I just start to understand the EEM script.

Some questions : 

1 + What is the extension of this script ?

2 + For the manual commands on Cisco, I use Putty (ssh) and the Cisco IOS commands.
But for a script, how to run it ?

3 + The commands inside your proposal are interesting;

but is it possible to run them inside a Microsoft Script (DOS or PowerShell) ?
In fact, I don't have Linux machine.

4 + "If you install this script on any device that has access to all switches",

What do mean by install ?

--

And on the other side, is it possible to build a virtual machine (vmware or oracle) to simulate Cisco Switchs ?
The goal is to be sure that nothing wrong can be made on the real switch, but done on virtual switchs.

---

JUST TO BE SURE THAT WE ARE ON THE SAME GOAL FOR THIS ISSUE : 

From a Windows Machine (W10) (remote commands), I run a Windows Script (DOS or POWERSHELL) that is able to do these actions : 

1 + Read all the lines from a CSV file that contain all the informations to open SSH connections to all the switchs (not at the same time)

(I try with a loop For and OpenSSH our PUTTY inside W10)

2 + For each switch, inside the loop, send Cisco IOS commands.

3 + I don't want to have some proposal with some manual commands inside a manual SSH connection.

Regards,

Hello,

this script is run directly from a switch or router command line. All you need is a router or switch that has connectivity to all the devices you want to execute the changes on.

You can cut and paste the entire script as is in config mode to the router or switch you want to run it from. You execute the script by simply typing:

Switch1#event manager run ADD_VLAN

It is not a DOS/PowerShell script.

Hello,

This is not the goal of this issue ; the goal is not to open each Switch SSH connection manually.
We have more than 300 switchs.
The goal is to run 1 script that is able to open all the Switch SSH connections, and run some IOS commands, and also write some logs.

Regards,

Hello,

you can replace 'telnet' with 'ssh' and log in to the switches. The EEM script lets you execute any command you want.

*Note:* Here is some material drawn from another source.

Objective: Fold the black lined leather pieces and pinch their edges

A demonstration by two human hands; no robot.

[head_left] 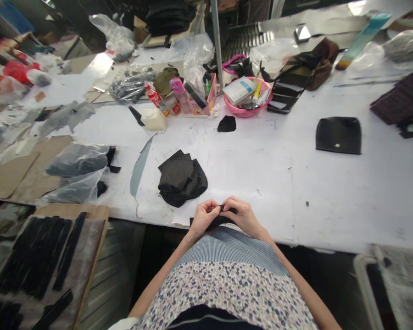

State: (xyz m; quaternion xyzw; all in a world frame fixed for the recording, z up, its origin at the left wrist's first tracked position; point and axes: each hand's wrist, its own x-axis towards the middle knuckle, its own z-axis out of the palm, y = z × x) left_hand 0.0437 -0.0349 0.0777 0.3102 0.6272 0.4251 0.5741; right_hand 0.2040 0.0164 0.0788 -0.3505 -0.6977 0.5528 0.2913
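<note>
Close to my body at the table's front edge, my left hand (207, 214) and my right hand (240, 211) pinch a piece of black fabric (217, 222) between thumbs and fingers. The fingertips of both hands nearly meet at its upper edge. Part of the fabric is hidden behind the hands. Just beyond and to the left lies a loose pile of black fabric pieces (181, 178). A small black scrap (226, 123) lies farther back on the white tabletop (254, 178).
A pink basket (248, 107) of small items stands at the back, beside bottles and a white glue container (153, 120). A black flat piece (338, 134) lies at right. Bagged black pieces (80, 158) lie at left, above a board with black strips (32, 254).
</note>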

--> the goal is not to open each Switch SSH connection manually

You don't log in manually, that is the idea of the script, the login is automatic for each switch you add to the script.

I guess I am not really clear on what you want to achieve ?

All our switchs use SSH and TELNET is disabled.

For logs, I plan to use our SYSLOG server to catch the logs

Hello,

I would suggest to try the script on two or three of your switches (replace telnet with ssh) in order to see what I mean.

Syslog server should be configured with 'logging host' command on the switches. You could add that to the script as well.

In a parallel issue, I also ask to know if Cisco is able to supply "switch virtual machine" for tests. (no link with VLAN)

I would like to build a virtual infra with 10 Cisco virtual switchs, and the goal is to test this script, before going to real switch (on production).